My old friend and mentor Professor Alison Lurie, the Pulitzer Prize-winning author of Foreign Affairs and The War Between the Tates, has died at the age of 94.
I met Alison in my junior year at Cornell, when I took her creative writing class. I’d just started writing Fool on the Hill, the novel that would serve as my senior thesis in Honors English. Alison liked my work and encouraged me to send the finished manuscript to her agent, Melanie Jackson. Melanie liked the book too, and sold Fool on the Hill to Atlantic Monthly Press just six months after I graduated. Without Alison’s generosity, the arc of my writing career would have been very different—if it had happened at all.
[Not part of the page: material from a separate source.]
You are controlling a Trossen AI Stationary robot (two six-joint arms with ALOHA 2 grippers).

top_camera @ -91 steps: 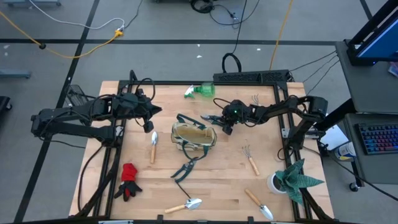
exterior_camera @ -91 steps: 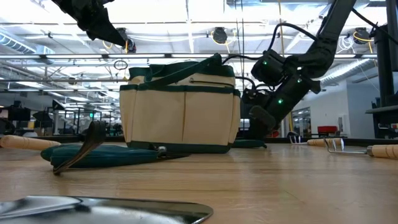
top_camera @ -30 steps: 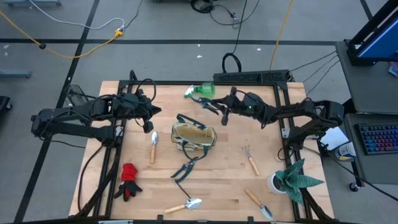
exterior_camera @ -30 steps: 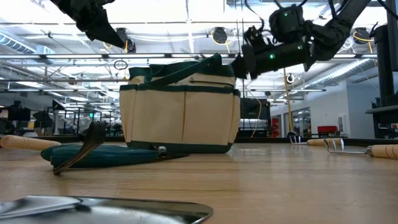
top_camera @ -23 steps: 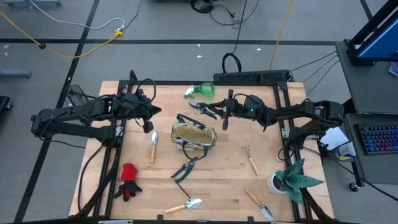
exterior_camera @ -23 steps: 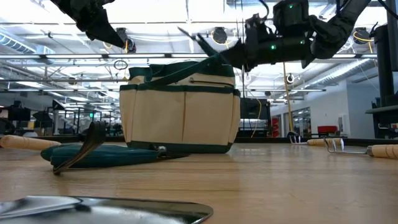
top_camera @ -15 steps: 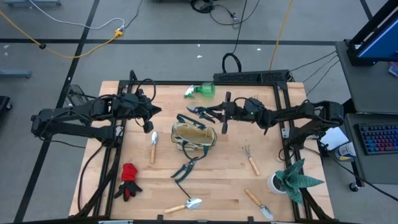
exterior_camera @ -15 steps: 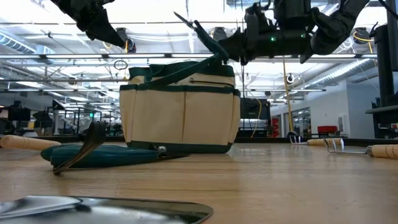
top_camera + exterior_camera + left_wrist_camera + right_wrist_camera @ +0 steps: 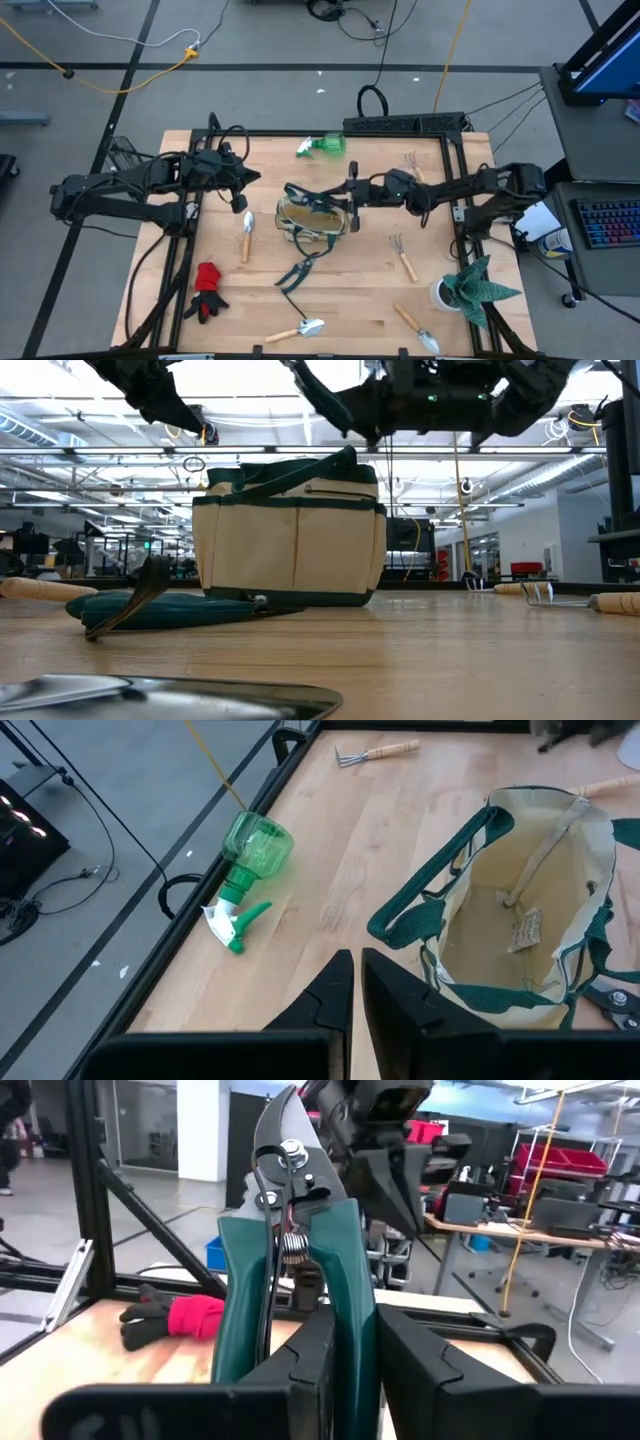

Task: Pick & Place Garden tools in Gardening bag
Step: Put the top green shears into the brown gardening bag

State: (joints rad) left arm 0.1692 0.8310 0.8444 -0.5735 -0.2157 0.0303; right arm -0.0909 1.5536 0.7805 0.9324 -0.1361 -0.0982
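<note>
On the light wooden table (image 9: 340,300), framed by black rails, we list a cream-and-green bag (image 9: 313,219) near the middle, mouth up and inside bare but for a tag. Above its right rim we note the right gripper (image 9: 350,193), fingers clenched on green-handled shears (image 9: 290,1250), blades pointing up in the wrist view. The left gripper (image 9: 243,179) hangs over the left part of the table toward the far edge, fingers pressed together with nothing between them. We count a green spray bottle (image 9: 322,147) lying at the far edge, a small rake (image 9: 412,160) toward the far right corner, a trowel (image 9: 246,234) just left of the bag, a second pair of shears (image 9: 296,271) near the bag on its near side, another rake (image 9: 401,256) to the right of the bag, a red glove (image 9: 207,287) toward the near left corner, and two trowels (image 9: 300,330) (image 9: 414,327) along the near edge. A potted plant (image 9: 470,288) stands at the right edge. Beyond the table we record grey floor with cables, a keyboard (image 9: 608,221) on a side desk, and a hall with ceiling lights and workbenches.
</note>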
It had been many years since I’d seen Alison in person, but we emailed from time to time, most recently in September when we exchanged happy birthdays (we were born just five days—and several decades—apart). I’m very glad I took the opportunity to say thank you to her one more time.
Godspeed, Alison.
So sorry to hear of her passing. I first happened upon her work with Only Children when I was still mostly a child myself and starting to explore grownup literature pretty much at random. I loved how real the characters were and sought out more.
I wonderful tribute in the Cornell Chronicle. Thanks to who ever wrote it, especially since many newspapers got a lot of things wrong .
The December 5 issue of the Ithaca Journal will run my obit. I kept it pretty short because I know alison didn’t like to see a lot of fuss made over her. But she would have loved your review.
Very sorry for your loss, Edward. She was a great person.